Work to be completed :: Go to the line holding "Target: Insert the" in the data below and repeat it exactly, then each line after it up to and including the one holding "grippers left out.". Omit pictures.

Record excerpts ::
=== Begin Enclosure ===

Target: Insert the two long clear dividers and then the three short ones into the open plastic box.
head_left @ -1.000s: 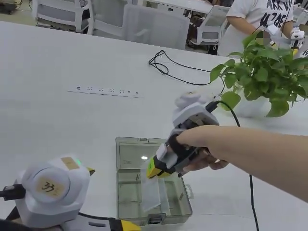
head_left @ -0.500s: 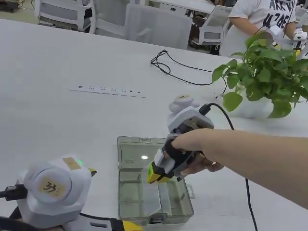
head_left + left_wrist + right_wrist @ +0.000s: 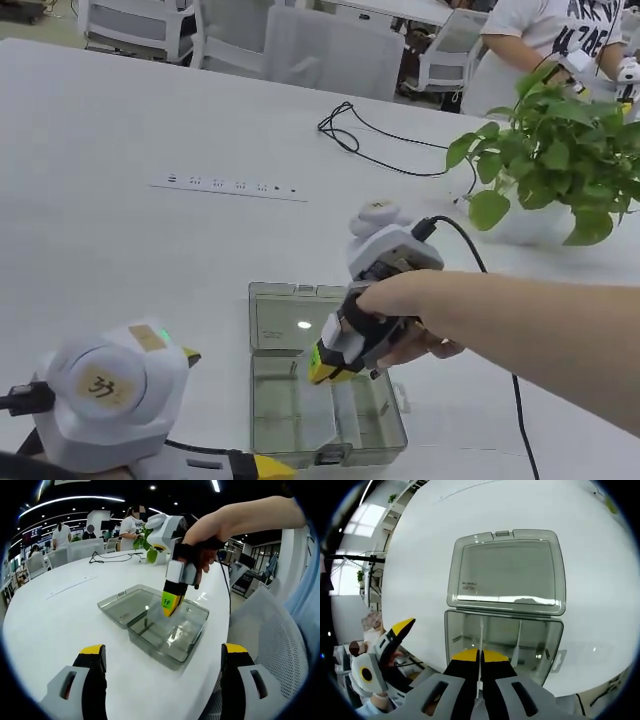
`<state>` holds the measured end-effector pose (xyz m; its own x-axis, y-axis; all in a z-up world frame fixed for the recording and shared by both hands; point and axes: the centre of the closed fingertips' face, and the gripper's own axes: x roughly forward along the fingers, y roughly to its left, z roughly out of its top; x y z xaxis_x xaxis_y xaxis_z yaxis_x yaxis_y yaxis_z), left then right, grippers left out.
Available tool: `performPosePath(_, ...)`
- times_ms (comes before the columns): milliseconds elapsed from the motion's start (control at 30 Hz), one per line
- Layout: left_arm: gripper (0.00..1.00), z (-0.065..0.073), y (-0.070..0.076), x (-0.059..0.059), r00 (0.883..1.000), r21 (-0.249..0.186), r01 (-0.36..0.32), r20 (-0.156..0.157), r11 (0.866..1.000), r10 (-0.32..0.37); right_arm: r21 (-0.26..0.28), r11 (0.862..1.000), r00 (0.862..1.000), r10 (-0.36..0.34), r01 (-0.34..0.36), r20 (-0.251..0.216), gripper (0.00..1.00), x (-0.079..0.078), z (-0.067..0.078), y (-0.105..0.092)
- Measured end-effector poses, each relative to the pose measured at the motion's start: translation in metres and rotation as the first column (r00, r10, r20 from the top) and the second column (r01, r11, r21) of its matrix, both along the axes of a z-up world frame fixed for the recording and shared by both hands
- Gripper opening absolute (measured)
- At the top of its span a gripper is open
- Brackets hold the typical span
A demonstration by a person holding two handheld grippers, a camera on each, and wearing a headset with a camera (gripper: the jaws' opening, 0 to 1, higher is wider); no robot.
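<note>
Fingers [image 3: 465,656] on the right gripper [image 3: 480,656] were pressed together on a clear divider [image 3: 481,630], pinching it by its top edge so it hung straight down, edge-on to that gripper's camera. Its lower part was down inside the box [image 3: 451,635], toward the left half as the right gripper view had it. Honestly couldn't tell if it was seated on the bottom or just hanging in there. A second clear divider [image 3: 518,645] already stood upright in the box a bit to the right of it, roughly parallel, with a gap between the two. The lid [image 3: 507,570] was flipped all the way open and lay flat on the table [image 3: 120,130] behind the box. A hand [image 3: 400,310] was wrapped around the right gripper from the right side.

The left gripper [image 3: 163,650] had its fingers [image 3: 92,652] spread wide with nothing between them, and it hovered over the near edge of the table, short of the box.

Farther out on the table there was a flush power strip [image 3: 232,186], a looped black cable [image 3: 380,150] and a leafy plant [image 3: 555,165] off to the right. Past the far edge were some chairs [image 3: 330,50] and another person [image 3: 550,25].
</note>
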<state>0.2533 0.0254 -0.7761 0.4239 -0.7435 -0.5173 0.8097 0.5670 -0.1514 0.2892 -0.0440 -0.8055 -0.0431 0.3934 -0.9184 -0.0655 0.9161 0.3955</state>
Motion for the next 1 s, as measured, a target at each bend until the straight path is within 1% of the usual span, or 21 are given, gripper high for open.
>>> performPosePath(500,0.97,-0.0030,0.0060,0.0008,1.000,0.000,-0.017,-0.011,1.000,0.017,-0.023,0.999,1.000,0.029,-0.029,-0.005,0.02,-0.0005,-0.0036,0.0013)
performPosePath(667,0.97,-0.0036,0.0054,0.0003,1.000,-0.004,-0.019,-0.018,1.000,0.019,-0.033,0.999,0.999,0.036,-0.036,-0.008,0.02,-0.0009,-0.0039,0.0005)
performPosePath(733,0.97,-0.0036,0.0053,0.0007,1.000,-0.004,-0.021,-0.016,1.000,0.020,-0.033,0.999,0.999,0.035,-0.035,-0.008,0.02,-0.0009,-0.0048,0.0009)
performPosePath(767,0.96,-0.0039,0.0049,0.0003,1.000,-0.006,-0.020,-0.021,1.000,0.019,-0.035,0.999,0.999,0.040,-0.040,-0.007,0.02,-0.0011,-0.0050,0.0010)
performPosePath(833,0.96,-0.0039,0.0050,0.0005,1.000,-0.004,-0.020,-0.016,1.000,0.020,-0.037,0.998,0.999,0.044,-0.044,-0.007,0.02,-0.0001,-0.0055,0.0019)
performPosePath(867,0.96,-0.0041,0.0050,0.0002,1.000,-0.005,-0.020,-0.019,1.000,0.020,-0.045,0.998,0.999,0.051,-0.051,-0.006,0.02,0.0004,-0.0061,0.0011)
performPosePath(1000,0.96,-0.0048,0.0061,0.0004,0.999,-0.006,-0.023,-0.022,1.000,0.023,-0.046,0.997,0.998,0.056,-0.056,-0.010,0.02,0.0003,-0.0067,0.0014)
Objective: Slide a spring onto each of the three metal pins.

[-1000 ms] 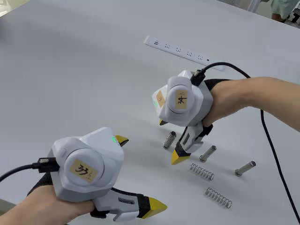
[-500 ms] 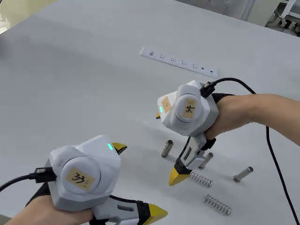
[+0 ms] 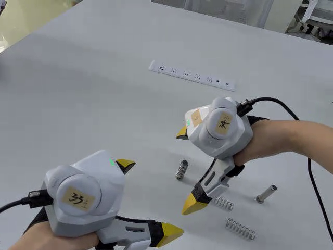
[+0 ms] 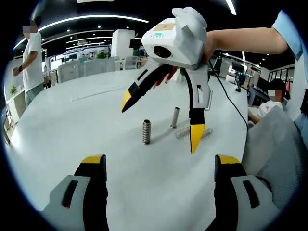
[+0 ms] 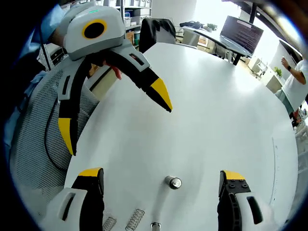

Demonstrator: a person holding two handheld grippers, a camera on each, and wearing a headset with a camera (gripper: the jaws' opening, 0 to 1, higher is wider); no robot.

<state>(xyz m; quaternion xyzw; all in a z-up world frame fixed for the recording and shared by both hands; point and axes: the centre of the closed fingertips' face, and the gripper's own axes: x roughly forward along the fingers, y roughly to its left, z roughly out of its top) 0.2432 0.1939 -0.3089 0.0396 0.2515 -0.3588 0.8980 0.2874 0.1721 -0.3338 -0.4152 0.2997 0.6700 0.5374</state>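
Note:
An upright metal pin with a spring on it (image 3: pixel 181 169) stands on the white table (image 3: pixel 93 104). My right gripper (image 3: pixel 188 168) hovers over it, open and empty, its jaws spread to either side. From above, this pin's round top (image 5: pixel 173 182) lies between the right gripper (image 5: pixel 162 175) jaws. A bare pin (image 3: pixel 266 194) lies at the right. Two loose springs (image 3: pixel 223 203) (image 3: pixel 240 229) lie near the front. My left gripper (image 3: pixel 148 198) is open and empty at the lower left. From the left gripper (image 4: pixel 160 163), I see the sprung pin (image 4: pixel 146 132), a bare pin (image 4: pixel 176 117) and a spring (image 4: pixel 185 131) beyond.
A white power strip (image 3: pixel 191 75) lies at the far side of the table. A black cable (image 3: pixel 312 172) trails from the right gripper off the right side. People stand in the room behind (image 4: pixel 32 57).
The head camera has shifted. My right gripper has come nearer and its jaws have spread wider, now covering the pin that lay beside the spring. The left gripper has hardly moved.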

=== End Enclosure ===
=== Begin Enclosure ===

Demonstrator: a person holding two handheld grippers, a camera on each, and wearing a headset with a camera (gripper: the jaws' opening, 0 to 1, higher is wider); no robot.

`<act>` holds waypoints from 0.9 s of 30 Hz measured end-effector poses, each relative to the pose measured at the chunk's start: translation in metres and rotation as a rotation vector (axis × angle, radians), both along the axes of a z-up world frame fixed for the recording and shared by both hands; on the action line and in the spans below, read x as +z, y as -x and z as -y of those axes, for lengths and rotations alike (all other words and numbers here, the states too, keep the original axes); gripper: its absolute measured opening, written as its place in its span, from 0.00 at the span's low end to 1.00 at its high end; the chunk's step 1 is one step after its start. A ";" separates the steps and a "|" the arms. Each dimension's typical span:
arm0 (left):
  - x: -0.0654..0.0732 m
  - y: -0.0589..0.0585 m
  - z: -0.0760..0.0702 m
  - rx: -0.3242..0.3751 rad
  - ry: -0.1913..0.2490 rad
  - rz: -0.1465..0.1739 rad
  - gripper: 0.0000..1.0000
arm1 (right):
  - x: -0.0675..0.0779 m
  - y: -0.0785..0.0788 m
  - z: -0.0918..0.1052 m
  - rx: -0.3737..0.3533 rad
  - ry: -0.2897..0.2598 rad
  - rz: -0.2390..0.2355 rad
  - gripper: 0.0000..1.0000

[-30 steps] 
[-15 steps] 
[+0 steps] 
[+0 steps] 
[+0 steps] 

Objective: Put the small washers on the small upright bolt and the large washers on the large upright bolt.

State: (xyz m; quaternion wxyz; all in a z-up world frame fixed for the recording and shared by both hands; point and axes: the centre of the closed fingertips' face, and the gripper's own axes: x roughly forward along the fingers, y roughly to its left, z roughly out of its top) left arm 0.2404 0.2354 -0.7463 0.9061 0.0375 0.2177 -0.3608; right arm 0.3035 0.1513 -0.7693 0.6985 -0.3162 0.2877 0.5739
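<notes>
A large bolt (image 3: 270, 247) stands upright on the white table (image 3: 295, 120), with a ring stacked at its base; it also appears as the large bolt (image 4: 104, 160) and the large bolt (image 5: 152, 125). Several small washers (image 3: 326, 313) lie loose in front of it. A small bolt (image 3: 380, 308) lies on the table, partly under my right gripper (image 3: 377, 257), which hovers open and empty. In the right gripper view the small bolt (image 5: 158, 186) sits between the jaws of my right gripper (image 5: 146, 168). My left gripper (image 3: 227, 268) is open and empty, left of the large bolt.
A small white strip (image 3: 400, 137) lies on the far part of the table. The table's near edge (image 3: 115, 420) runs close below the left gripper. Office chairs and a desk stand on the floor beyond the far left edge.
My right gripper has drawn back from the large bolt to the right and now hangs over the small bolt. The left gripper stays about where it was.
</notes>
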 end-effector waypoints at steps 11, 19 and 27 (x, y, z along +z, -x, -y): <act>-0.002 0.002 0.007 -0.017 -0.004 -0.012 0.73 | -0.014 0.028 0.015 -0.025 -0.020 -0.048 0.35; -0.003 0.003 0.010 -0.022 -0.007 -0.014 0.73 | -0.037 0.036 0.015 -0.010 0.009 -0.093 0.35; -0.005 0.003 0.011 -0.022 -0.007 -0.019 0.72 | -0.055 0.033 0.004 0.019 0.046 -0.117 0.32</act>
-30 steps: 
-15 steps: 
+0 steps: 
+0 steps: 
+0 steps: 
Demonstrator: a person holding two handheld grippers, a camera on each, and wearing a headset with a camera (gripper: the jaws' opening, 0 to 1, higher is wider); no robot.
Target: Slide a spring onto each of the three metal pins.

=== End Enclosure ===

Reply to the task ::
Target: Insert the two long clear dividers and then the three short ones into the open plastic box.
head_left @ -1.000s: 
head_left @ -0.500s: 
head_left + left_wrist + right_wrist @ +0.000s: 
`<state>` holds the measured end-effector pose (xyz m; its own x-axis, y-axis; all in a z-up world frame fixed for the recording and shared by both hands; point and axes: the centre of the closed fingertips' face, and the gripper's own axes: x roughly forward along the fingers, y roughly to its left, z roughly out of its top; x y z xaxis_x xaxis_y xaxis_z yaxis_x yaxis_y yaxis_z), left then right, grippers left out.

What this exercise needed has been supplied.